Finished the night with Hollywood Cavalcade after a shower and putting the laundry in the dryer. Mike Connors (Don Ameche) is struck by Molly Adair (Alice Faye) when he sees her in a Broadway play in 1913. He invites her out to Hollywood to make a movie for him. Turns out he's a glorified prop boy, but what he really wants to do is direct. He coerces the producer Lyle P. Stout (Donald Meek) into giving him his chance. The planned action drama turns into comedy when a pie lands in Molly's kisser. Now Mike and Molly are making wacky comedies that end with her being covered in custard.
Mike, however, is full of himself and his talents and hard to deal with. After he gets fired for filming bathing beauties instead of melodrama, he and Molly start their own studio. Now he can film pratfalls and custard pies to his heart's content. Seeing Molly's talent, he finally puts her into a drama. She's in love with him, but is tired of his obsession with films and ends up marrying her leading man Nick Hayden (Alan Curtis) instead. Mike loses both his studio and his talent. After he's fired from every major studio in Hollywood, Molly and Nick insist he direct their latest picture. He's just as impossible there as he was in his own place...until tragedy and the release of The Jazz Singer makes him reassess his relationship with her and with the art form they both love.
The first half, with the spot-on recreations of Keystone Cops, custard pie fights, and bathing beauties sunning on rocks, is both hilarious and a fairly accurate recreation of the era. The Technicolor production is gorgeous - it even fades into black and white during the Keystone Cops shorts. It's in the second half, when the melodrama comes to the fore, that this loses momentum and interest.
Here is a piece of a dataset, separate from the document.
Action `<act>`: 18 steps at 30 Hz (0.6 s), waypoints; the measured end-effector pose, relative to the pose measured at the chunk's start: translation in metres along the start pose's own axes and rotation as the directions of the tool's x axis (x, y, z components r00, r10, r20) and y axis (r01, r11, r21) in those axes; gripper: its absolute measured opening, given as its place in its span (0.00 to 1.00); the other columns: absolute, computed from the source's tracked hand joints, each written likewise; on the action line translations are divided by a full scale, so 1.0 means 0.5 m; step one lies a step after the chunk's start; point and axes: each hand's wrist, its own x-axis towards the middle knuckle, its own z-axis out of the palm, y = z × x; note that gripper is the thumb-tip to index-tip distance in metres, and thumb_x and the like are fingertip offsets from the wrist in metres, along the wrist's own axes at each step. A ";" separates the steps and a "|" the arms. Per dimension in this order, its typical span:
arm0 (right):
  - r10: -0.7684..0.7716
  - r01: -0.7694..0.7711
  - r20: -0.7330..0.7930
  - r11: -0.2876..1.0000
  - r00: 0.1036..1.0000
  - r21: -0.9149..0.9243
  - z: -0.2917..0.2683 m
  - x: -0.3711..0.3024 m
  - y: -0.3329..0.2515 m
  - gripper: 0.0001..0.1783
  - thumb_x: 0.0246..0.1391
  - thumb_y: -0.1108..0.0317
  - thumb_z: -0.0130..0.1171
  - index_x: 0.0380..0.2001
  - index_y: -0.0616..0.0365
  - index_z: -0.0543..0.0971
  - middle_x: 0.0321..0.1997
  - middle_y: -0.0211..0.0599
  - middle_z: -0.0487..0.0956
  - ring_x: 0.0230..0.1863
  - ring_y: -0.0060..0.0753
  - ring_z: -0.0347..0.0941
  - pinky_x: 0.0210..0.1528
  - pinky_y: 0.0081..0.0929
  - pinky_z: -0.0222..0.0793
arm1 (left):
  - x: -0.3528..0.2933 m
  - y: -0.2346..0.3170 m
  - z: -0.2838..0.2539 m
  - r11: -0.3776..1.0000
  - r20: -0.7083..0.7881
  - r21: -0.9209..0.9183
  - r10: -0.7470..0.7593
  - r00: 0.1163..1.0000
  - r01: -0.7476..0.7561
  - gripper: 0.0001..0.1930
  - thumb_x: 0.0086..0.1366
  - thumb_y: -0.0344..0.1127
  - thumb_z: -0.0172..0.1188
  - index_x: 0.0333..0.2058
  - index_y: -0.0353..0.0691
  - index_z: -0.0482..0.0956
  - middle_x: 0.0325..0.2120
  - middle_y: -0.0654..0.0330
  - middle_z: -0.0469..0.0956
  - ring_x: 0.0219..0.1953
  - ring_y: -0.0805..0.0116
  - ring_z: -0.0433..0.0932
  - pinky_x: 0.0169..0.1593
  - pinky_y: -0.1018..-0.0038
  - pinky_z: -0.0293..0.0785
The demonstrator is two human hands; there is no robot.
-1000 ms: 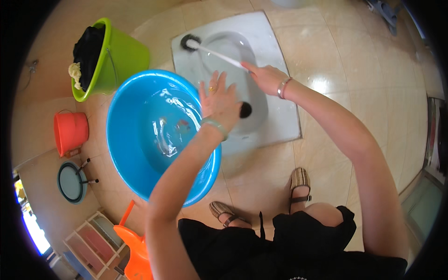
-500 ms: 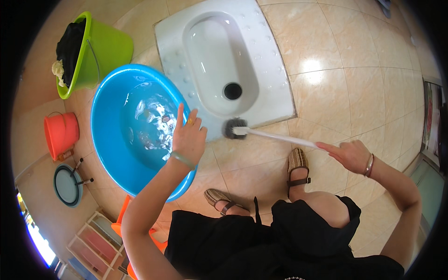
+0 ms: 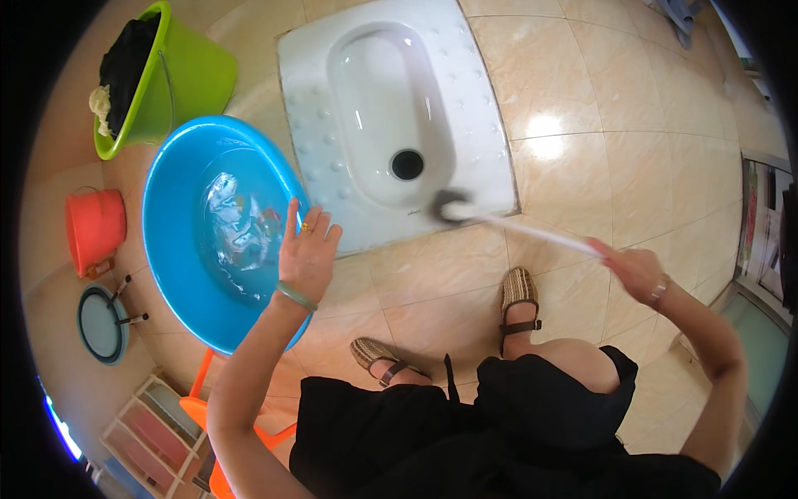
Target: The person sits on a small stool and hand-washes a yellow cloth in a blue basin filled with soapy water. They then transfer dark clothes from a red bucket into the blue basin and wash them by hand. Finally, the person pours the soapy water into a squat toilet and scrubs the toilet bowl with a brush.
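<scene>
My right hand [image 3: 636, 272] is closed round the white handle of a toilet brush [image 3: 532, 230]. The brush's dark round head is smeared by motion over the near right edge of a white squat toilet [image 3: 480, 141]. My left hand [image 3: 307, 249] lies over the right rim of a large blue basin [image 3: 179, 274], its fingers stretched out and somewhat apart, with nothing seen in them. I cannot tell how firmly it touches the rim. Rippling water [image 3: 237, 216] reflects light inside the basin.
A lime green bucket [image 3: 195, 83] heaped with dark cloth stands at the far left. Below it are a red bucket [image 3: 98, 224] and a round grey-blue basin [image 3: 101, 326]. An orange stool [image 3: 199, 407] and a rack [image 3: 158, 432] are at the lower left. Beige tiles [image 3: 565, 183] cover the floor.
The brush head has moved right and slightly away from me, along the toilet's near edge. My left hand stays at the basin's rim. The whole view has shifted a little.
</scene>
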 end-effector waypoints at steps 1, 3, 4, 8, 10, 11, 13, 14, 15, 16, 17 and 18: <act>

It's also where it becomes painfully obvious that they're not going for realism. No one's clothes, male or female, reflect the 10's and 20's in any way, and other than some of the background songs from the time, it looks like it could have been set when it was made in 1939. Too bad, because Faye and Ameche are decent as the Mack Sennett and Mabel Normand-esque director and star, and J. Edward Bromberg is excellent as Mike's devoted assistant Dave who later becomes Molly's manager. We even have Buster Keaton and several real-life Keystone Cops taking part in the comedy sequences and Al Jolson recreating a scene from The Jazz Singer.
(Oh, and this is not a musical. No one sings a note, not even Faye. I think they lost a major opportunity here. This might have made a rather nice musical, an early Mack and Mabel with a happier ending. The plot isn't that far removed from some of the later Faye and Betty Grable films.)
I'm going to say this is really only for fans of Faye, Ameche's early work, or silent films. Everyone else is better off sticking with the musicals that featured this pair or the action drama In Old Chicago.